## TASK DIRECTIONS
In full and word for word, copy the listing; no pictures belong in the copy.

Segment Open

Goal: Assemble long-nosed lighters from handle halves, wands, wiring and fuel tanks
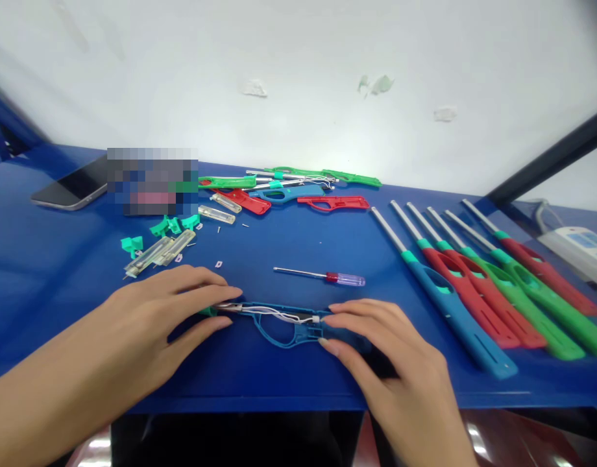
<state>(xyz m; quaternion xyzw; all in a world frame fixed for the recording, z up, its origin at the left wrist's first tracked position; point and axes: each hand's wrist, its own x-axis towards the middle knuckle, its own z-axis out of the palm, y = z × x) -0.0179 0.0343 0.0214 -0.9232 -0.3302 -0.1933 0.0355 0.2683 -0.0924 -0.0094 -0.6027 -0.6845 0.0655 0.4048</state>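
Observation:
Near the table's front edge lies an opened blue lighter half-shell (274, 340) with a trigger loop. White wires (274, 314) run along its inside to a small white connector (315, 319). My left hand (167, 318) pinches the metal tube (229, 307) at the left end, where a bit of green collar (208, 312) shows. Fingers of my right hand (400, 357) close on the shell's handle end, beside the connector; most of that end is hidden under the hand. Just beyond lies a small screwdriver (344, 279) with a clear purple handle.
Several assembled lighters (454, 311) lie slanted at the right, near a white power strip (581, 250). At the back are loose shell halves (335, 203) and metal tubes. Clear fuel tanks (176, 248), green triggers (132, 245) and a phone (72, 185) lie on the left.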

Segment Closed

## THE ANSWER
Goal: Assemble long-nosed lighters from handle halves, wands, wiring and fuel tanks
<state>(xyz m; quaternion xyzw; all in a world frame fixed for the recording, z up, its origin at the left wrist's first tracked position; point and axes: each hand's wrist, its own x-axis towards the middle knuckle, its own z-axis out of the palm, y = z × x) -0.0179 0.0343 0.0214 -0.9232 -0.3302 -0.1933 0.0355 0.2683 -0.0924 -0.0094 -0.6027 -0.6845 0.0655 0.4048</state>
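Observation:
Near the table's front edge lies an opened blue lighter half-shell (274, 340) with a trigger loop. White wires (274, 314) run along its inside to a small white connector (315, 319). My left hand (167, 318) pinches the metal tube (229, 307) at the left end, where a bit of green collar (208, 312) shows. Fingers of my right hand (400, 357) close on the shell's handle end, beside the connector; most of that end is hidden under the hand. Just beyond lies a small screwdriver (344, 279) with a clear purple handle.
Several assembled lighters (454, 311) lie slanted at the right, near a white power strip (581, 250). At the back are loose shell halves (335, 203) and metal tubes. Clear fuel tanks (176, 248), green triggers (132, 245) and a phone (72, 185) lie on the left.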

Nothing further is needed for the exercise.